I am sure I specified that it was “old stuff” by “media standards” which  usually means that after about one month  or a bit more the news ends up being obsolete and is replaced by really new, attention grabbing news.

Just for the record and for the sheer pleasure of picking nits, I am glad to note that this interview, presented by ABC-Science on “Saturday 24 July 2004”, is likely to have been made or taped shortly before or after Alan Templeton gave his plenary address, as one of a number of invited “international” speakers, at the 51st Annual Meeting of the Genetics Society of Australia, held in Melbourne, from July 11-14, 2004. This is a bit over one month ago.

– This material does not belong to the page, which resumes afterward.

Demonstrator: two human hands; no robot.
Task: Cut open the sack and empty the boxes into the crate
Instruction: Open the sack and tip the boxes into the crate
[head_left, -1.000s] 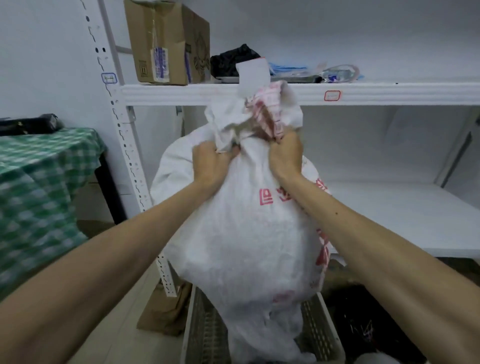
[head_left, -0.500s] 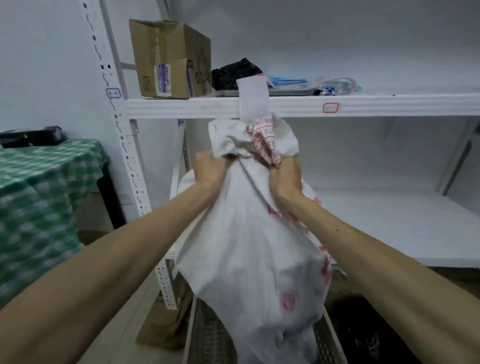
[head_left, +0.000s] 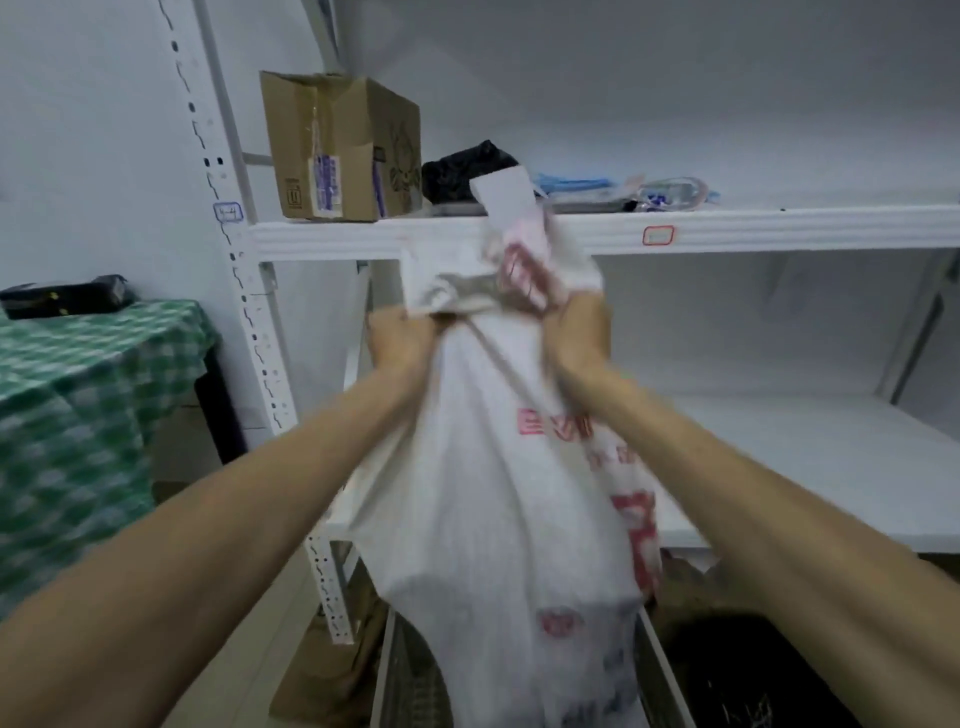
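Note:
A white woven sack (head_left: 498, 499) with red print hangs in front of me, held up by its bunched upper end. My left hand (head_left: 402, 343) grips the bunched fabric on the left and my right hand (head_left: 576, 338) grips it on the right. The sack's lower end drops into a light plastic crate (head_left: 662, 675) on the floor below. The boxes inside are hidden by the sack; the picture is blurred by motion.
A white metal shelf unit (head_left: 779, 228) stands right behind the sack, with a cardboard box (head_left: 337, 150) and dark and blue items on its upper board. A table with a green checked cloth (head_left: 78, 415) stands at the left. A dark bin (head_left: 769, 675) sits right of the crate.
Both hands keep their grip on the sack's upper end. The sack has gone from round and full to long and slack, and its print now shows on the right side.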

At any rate, here is the abstract of Templeton’s presentation:

Quote
Recent Human Evolution: What Genes Really Tell Us.
Alan Templeton
Department of Genetics/Department of Biology,Washington University, St. Louis.


Phylogeographic inferences are frequently drawn from the analysis of an evolutionary haplotype tree of a single DNA region or type of DNA, such as mitochondrial DNA. However, a phylogeographic event is only detectable in principle if an appropriate mutation or mutations occurred in the right time and place in the evolutionary history of the genetic variation being screened. In addition, like all forms of statistical inference, phylogeographic inference is subject to both false positives and false negatives. One way of both increasing the resolution of phylogeographic analyses and reducing the error rates is to survey multiple DNA regions and cross validate phylogeographic inferences across these DNA regions. A formal hypothesis testing framework based upon likelihood ratio tests is used to test hypotheses about recent human evolution based upon ten different DNA regions. The analyses shows that there were three major expansion events out-of-Africa in the last 2 million years. Moreover, gene flow between African and non-African human populations was established at least by 600,000 years ago, and the last out-of-Africa expansion event involved interbreeding with nonAfrican populations, not their replacement. These results have implications for understanding the meaning of race in current humanity.

… and if you want to find out more about this conference and download a PDF of the entire program and abstracts, click HERE.

As to whether or not Templeton’s presentation was just a warmed up version of something he has already talked about two years ago, I can’t say. I didn’t attend his lecture.